▶ [PROBLEM]
What you give back must match the data exactly, minus the pictures.

▶ [SOURCE DATA]

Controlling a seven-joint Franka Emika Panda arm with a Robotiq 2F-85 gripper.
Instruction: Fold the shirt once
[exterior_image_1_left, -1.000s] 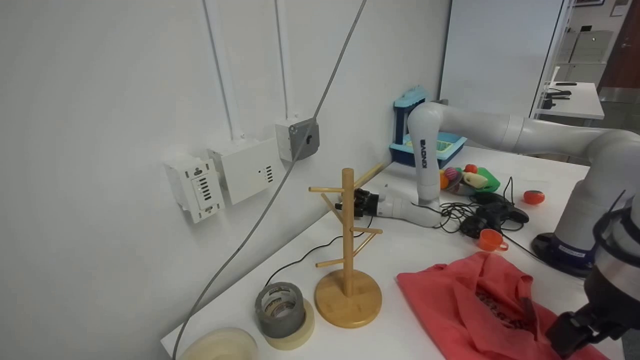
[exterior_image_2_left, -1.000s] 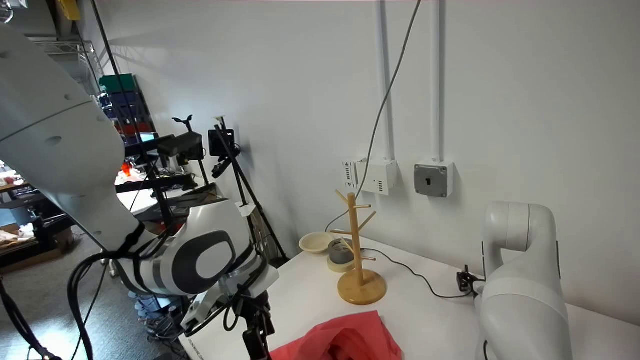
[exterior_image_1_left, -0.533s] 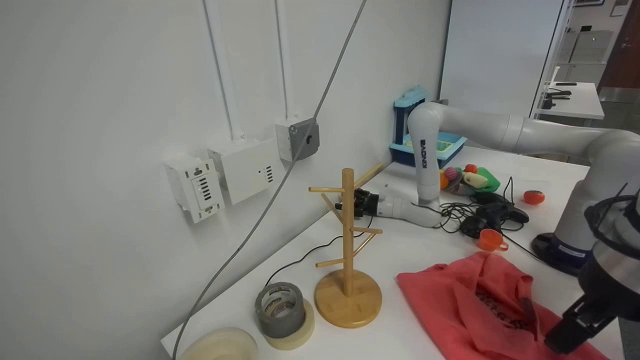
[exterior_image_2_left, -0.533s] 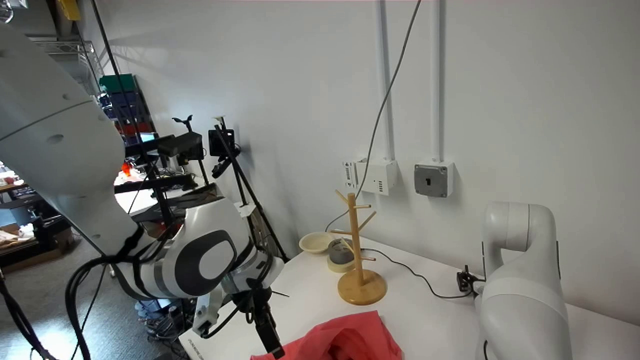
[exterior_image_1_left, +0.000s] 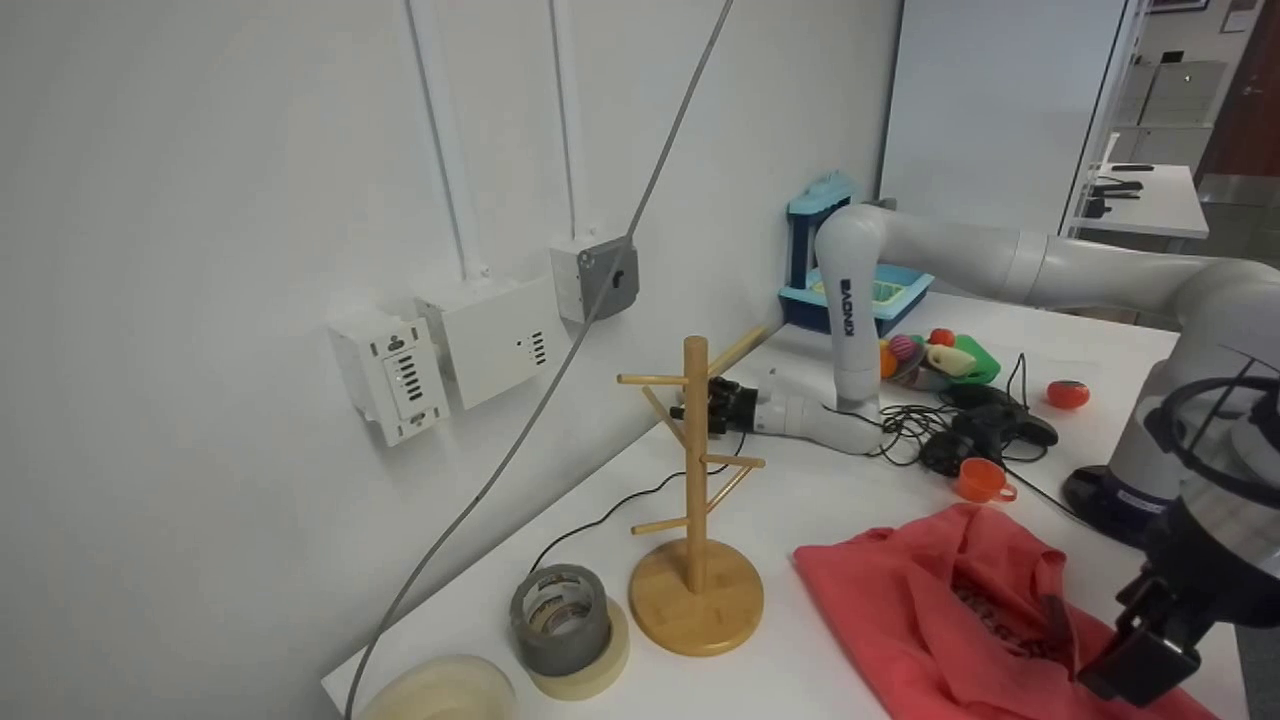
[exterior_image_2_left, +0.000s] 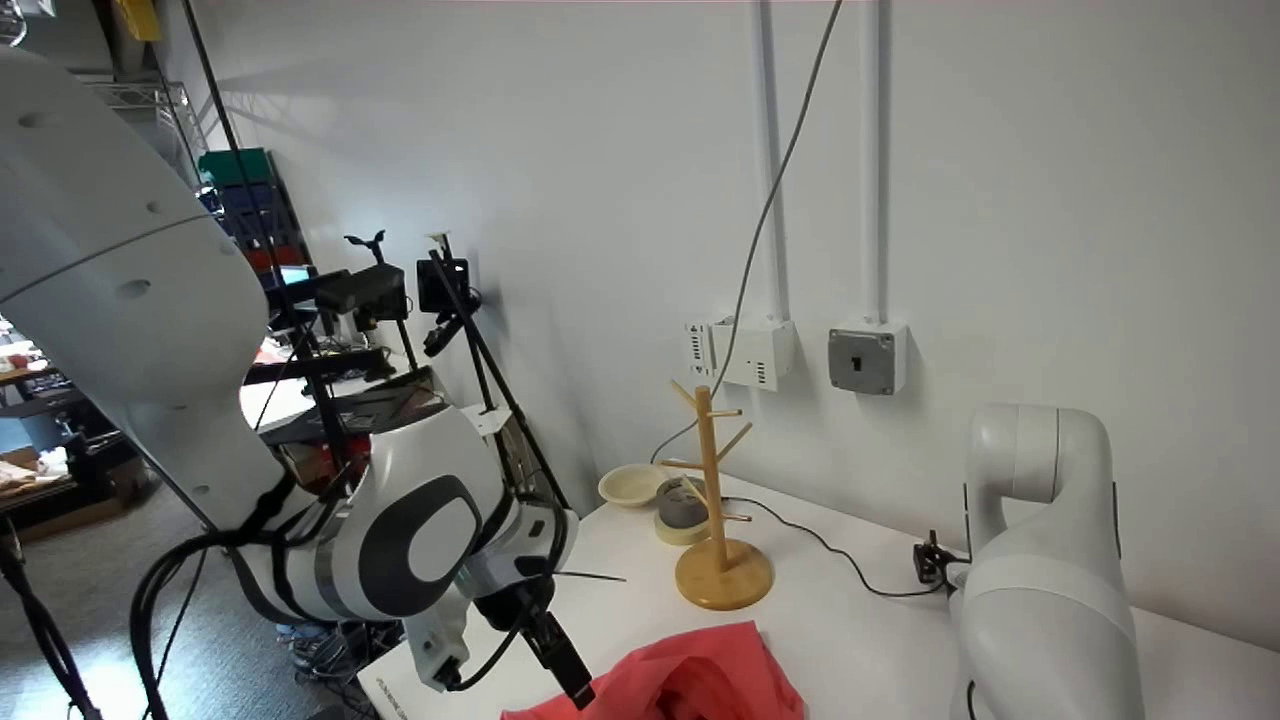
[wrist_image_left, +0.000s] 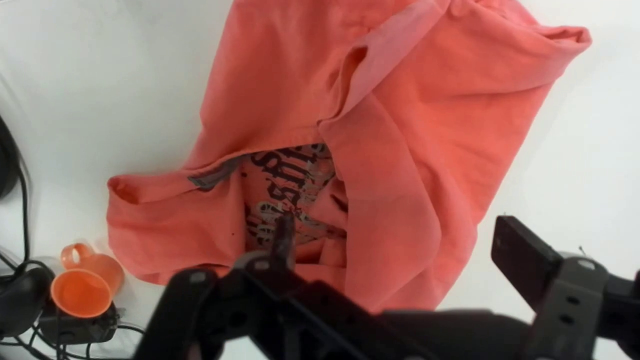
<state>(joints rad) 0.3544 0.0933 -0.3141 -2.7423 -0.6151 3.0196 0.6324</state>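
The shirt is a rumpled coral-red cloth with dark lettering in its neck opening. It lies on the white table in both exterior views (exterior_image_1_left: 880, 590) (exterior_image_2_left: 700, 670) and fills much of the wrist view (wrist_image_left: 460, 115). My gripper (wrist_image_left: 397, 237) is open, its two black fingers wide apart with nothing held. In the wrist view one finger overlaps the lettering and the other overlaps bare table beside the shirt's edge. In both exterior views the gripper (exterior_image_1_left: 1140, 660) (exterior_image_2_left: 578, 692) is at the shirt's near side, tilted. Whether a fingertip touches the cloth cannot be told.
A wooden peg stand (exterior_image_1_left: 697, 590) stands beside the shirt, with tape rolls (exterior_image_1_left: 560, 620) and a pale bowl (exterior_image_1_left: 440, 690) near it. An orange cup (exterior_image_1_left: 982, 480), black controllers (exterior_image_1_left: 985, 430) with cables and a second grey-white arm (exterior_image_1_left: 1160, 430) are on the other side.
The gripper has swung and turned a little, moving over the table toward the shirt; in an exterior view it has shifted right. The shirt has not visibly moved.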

▶ [WORKED SOLUTION]
Controlling a seven-joint Franka Emika Panda arm with a Robotiq 2F-85 gripper.
Instruction: Fold the shirt once
[exterior_image_1_left, -1.000s] 
[exterior_image_2_left, -1.000s] 
[exterior_image_1_left, -0.533s] 
[exterior_image_2_left, -0.533s] 
[exterior_image_1_left, +0.000s] 
[exterior_image_2_left, +0.000s] 
[wrist_image_left, +0.000s] 
<state>(joints rad) 0.3544 0.0933 -0.3141 -2.7423 -0.6151 3.0196 0.6324</state>
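The shirt is a rumpled coral-red cloth with dark lettering in its neck opening. It lies on the white table in both exterior views (exterior_image_1_left: 880, 590) (exterior_image_2_left: 700, 670) and fills much of the wrist view (wrist_image_left: 460, 115). My gripper (wrist_image_left: 397, 237) is open, its two black fingers wide apart with nothing held. In the wrist view one finger overlaps the lettering and the other overlaps bare table beside the shirt's edge. In both exterior views the gripper (exterior_image_1_left: 1140, 660) (exterior_image_2_left: 578, 692) is at the shirt's near side, tilted. Whether a fingertip touches the cloth cannot be told.
A wooden peg stand (exterior_image_1_left: 697, 590) stands beside the shirt, with tape rolls (exterior_image_1_left: 560, 620) and a pale bowl (exterior_image_1_left: 440, 690) near it. An orange cup (exterior_image_1_left: 982, 480), black controllers (exterior_image_1_left: 985, 430) with cables and a second grey-white arm (exterior_image_1_left: 1160, 430) are on the other side.
The gripper has swung and turned a little, moving over the table toward the shirt; in an exterior view it has shifted right. The shirt has not visibly moved.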

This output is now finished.